WORK TASK:
A single number is the whole answer: how many lines in this listing contain "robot".

INFORMATION GIVEN Start Marker

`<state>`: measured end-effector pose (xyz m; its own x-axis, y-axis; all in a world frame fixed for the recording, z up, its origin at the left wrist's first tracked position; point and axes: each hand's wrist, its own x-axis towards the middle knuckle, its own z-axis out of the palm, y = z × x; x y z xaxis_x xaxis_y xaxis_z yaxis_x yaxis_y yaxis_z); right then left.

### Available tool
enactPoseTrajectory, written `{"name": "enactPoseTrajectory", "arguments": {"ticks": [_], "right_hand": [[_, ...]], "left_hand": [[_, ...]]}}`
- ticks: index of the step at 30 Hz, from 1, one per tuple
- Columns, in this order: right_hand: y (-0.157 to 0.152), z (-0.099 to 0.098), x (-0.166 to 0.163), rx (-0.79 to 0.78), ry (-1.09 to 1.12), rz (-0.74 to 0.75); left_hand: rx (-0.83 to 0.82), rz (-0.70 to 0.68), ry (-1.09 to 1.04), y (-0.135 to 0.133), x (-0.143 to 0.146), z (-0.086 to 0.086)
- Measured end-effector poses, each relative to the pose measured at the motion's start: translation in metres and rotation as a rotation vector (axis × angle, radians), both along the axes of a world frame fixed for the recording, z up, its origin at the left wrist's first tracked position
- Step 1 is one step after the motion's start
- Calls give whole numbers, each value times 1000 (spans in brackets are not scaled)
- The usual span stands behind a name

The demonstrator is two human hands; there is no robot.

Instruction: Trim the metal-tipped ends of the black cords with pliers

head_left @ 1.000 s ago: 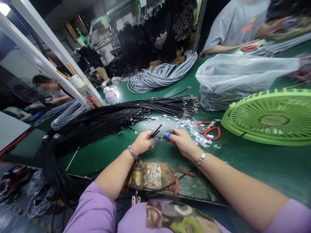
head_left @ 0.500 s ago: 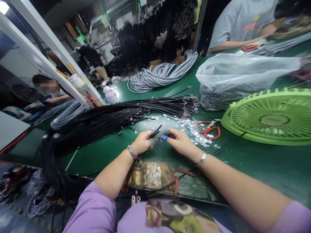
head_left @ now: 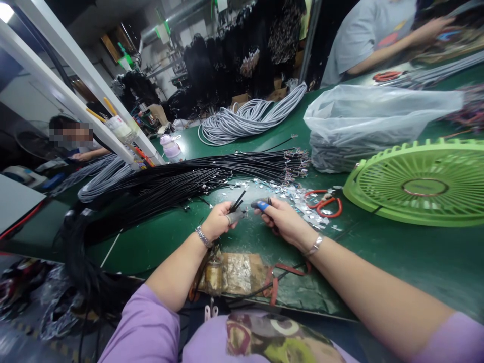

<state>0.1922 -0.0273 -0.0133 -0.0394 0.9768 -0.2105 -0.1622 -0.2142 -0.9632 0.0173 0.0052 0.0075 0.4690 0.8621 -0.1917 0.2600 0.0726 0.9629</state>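
Hands have pulled apart since half a second back. They were tip to tip then, and now there's a clear gap between them over the green desk [head_left: 378, 262].

Left hand [head_left: 218, 221] is clenched around a few black wires [head_left: 237, 200], so that's where they are: up off the desk near the front middle, cut ends poking up and to the right out of the fist. A grey wrap [head_left: 235, 217] covers one fingertip.

Right hand [head_left: 284, 220] has its fingers pinched together, with blue tape [head_left: 263, 205] on one tip. There's something dark right by the tape, but it's too blurry for me to tell if it's being held or is just another finger cover.

The big black bundle [head_left: 181, 179] runs across the desk just beyond the left hand and trails off the left edge. Foil scraps [head_left: 298, 197] are scattered just past the right hand, and red snips [head_left: 325, 202] lie among them. A green fan grille [head_left: 419, 184] lies flat to the right, with a plastic bag [head_left: 378, 113] behind it and a grey coil [head_left: 249, 117] farther back. A co-worker [head_left: 359, 40] in a grey shirt is at the far side, one arm stretched out to the right.
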Motion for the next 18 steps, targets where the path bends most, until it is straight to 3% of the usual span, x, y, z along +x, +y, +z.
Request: {"name": "enactPoseTrajectory", "arguments": {"ticks": [9,15,18], "right_hand": [[-6,-1,-6,35,-11,97],[-1,-9,-6,244,-93,73],[0,-8,-5,269,-108,82]], "left_hand": [[-14,-38,5,0,0,-2],[-19,-35,10,0,0,-2],[-26,-23,10,0,0,0]]}}
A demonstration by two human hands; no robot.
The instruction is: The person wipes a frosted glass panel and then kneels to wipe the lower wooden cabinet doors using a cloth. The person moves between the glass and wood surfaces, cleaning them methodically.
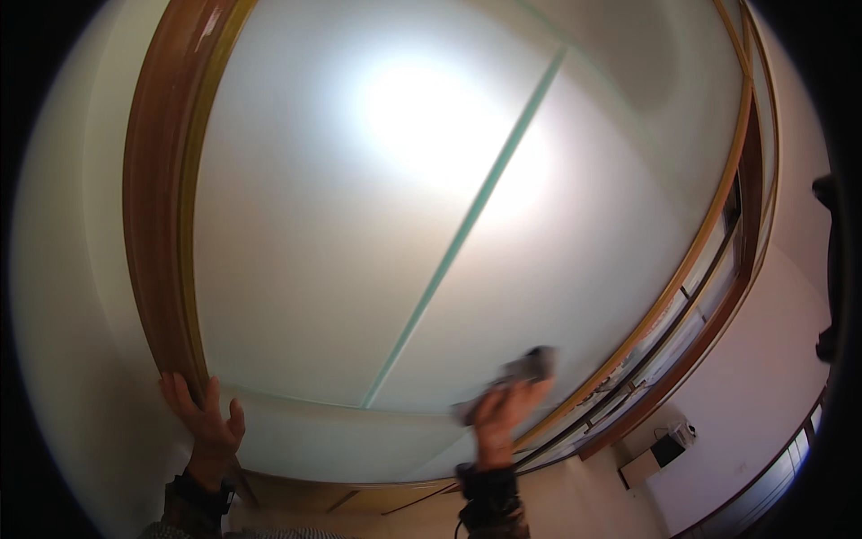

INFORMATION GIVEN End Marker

ANSWER FOR THIS EXERCISE:
2